[Opening MATERIAL SHOWN section]

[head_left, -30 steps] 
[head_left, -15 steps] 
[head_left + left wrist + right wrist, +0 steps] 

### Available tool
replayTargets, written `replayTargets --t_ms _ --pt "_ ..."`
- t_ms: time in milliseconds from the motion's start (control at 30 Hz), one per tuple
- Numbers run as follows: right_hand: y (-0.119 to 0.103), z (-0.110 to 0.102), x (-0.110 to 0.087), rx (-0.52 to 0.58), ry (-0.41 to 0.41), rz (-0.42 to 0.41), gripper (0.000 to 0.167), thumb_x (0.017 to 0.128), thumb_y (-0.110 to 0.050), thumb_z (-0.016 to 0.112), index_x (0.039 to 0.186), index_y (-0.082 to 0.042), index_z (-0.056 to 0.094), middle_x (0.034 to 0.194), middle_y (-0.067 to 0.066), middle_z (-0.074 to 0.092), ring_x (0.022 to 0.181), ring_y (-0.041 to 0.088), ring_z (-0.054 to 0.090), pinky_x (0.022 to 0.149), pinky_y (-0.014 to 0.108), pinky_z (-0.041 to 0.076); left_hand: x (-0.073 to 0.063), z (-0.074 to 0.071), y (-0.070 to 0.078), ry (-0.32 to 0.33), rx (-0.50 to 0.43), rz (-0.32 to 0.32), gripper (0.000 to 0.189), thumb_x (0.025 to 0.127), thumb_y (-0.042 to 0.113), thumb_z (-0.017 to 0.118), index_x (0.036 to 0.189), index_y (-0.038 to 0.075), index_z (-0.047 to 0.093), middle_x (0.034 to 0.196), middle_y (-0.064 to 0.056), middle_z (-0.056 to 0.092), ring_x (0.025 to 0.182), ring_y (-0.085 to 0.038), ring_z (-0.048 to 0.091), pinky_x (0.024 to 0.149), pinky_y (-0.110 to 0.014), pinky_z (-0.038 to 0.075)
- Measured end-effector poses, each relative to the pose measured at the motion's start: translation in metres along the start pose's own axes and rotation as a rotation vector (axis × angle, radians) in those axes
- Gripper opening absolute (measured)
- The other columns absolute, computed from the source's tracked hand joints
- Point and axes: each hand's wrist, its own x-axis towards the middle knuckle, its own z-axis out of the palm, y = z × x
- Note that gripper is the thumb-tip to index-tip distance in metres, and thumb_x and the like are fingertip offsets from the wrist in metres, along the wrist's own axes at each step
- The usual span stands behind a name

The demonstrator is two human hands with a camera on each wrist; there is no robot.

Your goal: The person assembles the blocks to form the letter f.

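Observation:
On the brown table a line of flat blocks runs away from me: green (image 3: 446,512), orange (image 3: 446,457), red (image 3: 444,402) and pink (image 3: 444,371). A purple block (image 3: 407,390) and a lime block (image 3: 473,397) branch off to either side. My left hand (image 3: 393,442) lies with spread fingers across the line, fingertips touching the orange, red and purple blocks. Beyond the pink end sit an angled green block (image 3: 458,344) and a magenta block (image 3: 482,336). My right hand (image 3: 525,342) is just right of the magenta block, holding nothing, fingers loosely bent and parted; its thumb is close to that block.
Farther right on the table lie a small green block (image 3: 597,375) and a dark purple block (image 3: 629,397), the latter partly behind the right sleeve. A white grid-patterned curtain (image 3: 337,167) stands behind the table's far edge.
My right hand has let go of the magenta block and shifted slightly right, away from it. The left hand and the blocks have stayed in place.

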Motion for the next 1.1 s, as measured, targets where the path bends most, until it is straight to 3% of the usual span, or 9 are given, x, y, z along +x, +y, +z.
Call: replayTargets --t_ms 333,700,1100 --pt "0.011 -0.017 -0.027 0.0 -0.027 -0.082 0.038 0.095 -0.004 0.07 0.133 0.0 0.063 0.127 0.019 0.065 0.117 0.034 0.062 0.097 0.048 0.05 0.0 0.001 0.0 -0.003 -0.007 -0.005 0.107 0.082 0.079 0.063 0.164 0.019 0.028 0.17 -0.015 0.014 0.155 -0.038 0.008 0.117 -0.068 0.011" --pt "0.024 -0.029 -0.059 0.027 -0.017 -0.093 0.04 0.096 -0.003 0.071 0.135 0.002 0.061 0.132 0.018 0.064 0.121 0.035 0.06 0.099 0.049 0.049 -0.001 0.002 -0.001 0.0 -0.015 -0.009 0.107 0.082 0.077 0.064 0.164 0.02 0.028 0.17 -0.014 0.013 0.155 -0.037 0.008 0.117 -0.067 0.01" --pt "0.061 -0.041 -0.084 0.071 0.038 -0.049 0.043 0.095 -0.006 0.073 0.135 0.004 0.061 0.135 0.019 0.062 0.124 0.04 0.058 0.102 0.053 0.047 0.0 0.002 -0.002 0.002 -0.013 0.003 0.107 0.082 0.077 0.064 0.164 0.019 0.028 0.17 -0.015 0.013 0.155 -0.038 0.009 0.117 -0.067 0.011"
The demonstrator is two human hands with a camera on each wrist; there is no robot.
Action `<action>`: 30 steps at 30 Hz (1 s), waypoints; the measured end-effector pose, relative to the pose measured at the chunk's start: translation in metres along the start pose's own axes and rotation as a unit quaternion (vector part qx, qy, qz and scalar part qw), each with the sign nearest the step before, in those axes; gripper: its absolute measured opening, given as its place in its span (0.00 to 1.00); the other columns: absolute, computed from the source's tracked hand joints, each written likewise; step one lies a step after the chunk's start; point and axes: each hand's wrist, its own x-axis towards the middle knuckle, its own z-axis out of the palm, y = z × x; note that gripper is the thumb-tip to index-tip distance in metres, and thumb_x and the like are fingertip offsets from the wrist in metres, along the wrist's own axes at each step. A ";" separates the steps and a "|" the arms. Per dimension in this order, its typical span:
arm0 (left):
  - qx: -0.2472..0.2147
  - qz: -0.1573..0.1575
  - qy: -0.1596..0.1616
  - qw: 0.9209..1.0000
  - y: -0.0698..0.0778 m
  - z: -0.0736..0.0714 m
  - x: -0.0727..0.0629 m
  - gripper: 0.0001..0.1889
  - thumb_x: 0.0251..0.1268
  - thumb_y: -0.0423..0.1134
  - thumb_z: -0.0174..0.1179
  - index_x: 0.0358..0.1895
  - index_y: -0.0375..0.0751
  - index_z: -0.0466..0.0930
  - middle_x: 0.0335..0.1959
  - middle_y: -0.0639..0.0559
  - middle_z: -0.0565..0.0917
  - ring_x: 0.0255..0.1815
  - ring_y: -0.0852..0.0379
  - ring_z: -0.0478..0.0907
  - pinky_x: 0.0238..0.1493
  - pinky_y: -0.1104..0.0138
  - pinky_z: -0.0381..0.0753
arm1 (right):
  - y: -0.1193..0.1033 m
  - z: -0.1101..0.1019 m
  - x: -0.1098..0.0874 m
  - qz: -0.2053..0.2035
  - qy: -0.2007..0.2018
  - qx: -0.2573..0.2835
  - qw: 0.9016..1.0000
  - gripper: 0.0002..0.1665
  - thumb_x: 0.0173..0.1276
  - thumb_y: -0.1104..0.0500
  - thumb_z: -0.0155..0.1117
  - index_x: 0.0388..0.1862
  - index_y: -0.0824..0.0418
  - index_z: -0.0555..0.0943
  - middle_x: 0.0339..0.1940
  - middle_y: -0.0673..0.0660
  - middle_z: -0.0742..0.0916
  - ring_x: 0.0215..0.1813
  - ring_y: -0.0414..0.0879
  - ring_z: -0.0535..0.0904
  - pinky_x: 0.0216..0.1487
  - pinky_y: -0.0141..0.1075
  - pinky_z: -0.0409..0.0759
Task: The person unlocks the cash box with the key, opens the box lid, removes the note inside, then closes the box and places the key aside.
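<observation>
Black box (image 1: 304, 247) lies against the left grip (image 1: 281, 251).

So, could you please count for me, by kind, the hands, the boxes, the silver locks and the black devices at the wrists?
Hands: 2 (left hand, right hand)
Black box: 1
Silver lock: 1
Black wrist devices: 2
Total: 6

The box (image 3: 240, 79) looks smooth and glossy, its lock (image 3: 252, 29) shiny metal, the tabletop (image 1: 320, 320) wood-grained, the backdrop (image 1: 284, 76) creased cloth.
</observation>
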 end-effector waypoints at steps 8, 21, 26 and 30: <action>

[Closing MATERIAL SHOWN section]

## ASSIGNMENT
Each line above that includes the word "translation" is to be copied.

## RESPONSE
- Measured end-effector poses, each relative to the pose measured at the motion's start: translation in metres along the start pose's own axes and rotation as a rotation vector (axis × angle, radians) in those axes
Action `<action>`: 30 steps at 30 Hz (1 s), waypoints; the measured end-effector pose, relative to the pose measured at the chunk's start: translation in metres along the start pose's own axes and rotation as a unit quaternion (vector part qx, qy, qz and scalar part qw), each with the sign nearest the step before, in those axes; gripper: its absolute measured opening, given as its place in its span (0.00 to 1.00); the other columns: absolute, computed from the source's tracked hand joints, each written likewise; step one lies a step after the chunk's start; point and axes: each hand's wrist, its own x-axis towards the middle knuckle, its own z-axis out of the palm, y = z × x; note that gripper is the thumb-tip to index-tip distance in metres, and thumb_x and the like are fingertip offsets from the wrist in metres, along the wrist's own axes at each step. A ";" separates the steps and a "|" the arms. Per dimension in this order, its typical span:

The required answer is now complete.